Tuttavia i risultati non sono stati affatto sorprendenti perché in linea con ciò che numerosi studi scientifici segnalano fin dal 2006. Gli effetti di una dieta biologica sono evidenti soprattutto nell’infanzia, come dimostra una ricerca condotta su 40 bambini dai 3 ai 6 anni in California; un altro studio segnala che addirittura già dopo soli 5 giorni si ha la scomparsa pressoché totale delle sostanze indagate.

Ma tutto questo cosa c’entra con la salute? Uno studio molto interessante condotto in Italia in residenti in prossimità di meleti ha evidenziato che in corrispondenza dei trattamenti aumentano i pesticidi nelle urine e, di concerto, diminuiscono i meccanismi di riparo del dna, segnale indubbiamente preoccupante che qualcosa di negativo accade nell’organismo; interessante il fatto che l’assunzione di miele biologico recupera questi deficit.

L’alimentazione biologica rappresenta “la chiave di volta” e la stessa Ue ha riconosciuto che grazie ad essa diminuisce il rischio di malattie allergiche, obesità, antibiotico-resistenza e in gravidanza  si protegge lo sviluppo cerebrale.

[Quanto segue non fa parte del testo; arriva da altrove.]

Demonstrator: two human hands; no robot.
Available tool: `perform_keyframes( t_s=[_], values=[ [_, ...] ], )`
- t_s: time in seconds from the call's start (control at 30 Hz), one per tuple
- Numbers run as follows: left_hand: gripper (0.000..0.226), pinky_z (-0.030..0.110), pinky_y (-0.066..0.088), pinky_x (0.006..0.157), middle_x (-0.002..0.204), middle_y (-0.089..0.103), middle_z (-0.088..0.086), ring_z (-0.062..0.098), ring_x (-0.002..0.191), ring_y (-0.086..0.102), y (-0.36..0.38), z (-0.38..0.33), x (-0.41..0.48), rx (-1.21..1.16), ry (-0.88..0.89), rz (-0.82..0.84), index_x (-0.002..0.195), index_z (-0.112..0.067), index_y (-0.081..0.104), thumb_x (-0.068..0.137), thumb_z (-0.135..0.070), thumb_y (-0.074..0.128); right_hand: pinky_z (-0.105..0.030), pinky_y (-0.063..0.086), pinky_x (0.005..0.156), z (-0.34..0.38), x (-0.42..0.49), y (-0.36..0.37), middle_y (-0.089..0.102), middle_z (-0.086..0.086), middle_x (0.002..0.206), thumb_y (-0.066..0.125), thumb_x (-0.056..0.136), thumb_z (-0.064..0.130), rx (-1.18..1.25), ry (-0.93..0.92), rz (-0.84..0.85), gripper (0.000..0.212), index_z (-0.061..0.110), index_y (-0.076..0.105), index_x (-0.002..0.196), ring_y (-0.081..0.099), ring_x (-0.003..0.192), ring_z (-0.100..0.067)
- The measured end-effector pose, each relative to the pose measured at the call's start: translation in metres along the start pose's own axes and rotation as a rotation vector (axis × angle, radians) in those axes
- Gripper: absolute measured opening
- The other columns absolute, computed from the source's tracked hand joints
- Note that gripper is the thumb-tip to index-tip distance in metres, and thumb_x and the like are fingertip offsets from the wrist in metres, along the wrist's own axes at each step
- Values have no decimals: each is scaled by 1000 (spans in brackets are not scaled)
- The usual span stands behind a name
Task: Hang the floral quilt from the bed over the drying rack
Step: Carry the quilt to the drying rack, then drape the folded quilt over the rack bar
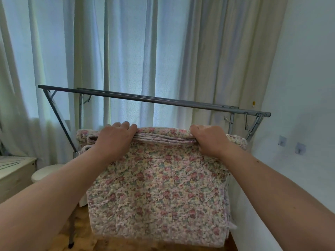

Inoltre negli alimenti biologici vi è minor presenza di cadmio e maggiori livelli di polifenoli, vitamine e omega 3, conoscenze ormai ampiamente documentate in letteratura.

Una altra critica è che “Cambia la Terra” sia un modo mascherato di marketing del biologico: se questo rischio fosse anche solo minimamente presente mai e poi mai Isde avrebbe accettato di far parte del Comitato dei Garanti, di cui fa parte anche un rappresentante di Ispra ed un professore ordinario della Facoltà di Agraria di Milano.

“Cambia la Terra” è una campagna “politica”, culturale e di informazione, considerarla una campagna “pubblicitaria” è riduttivo e miope perché, specularmente, si dovrebbe concludere che chi difende le ragioni dell’agricoltura convenzionale, lo fa per vendere fitofarmaci. Non si dimentichi inoltre che il mercato del biologico non necessita affatto di promozione, essendo in crescita costante di oltre il 20% annuo.

Ed infine una nota personale: sono profondamente grata a chi ha avuto l’idea di dar vita a “Cambia la Terra”, progetto cui sono orgogliosa di collaborare perché finalmente si offre a tutti la possibilità di documentarsi e capire che praticare una “nuova agricoltura” è una necessità inderogabile per salvaguardare la salute nostra e dell’infanzia.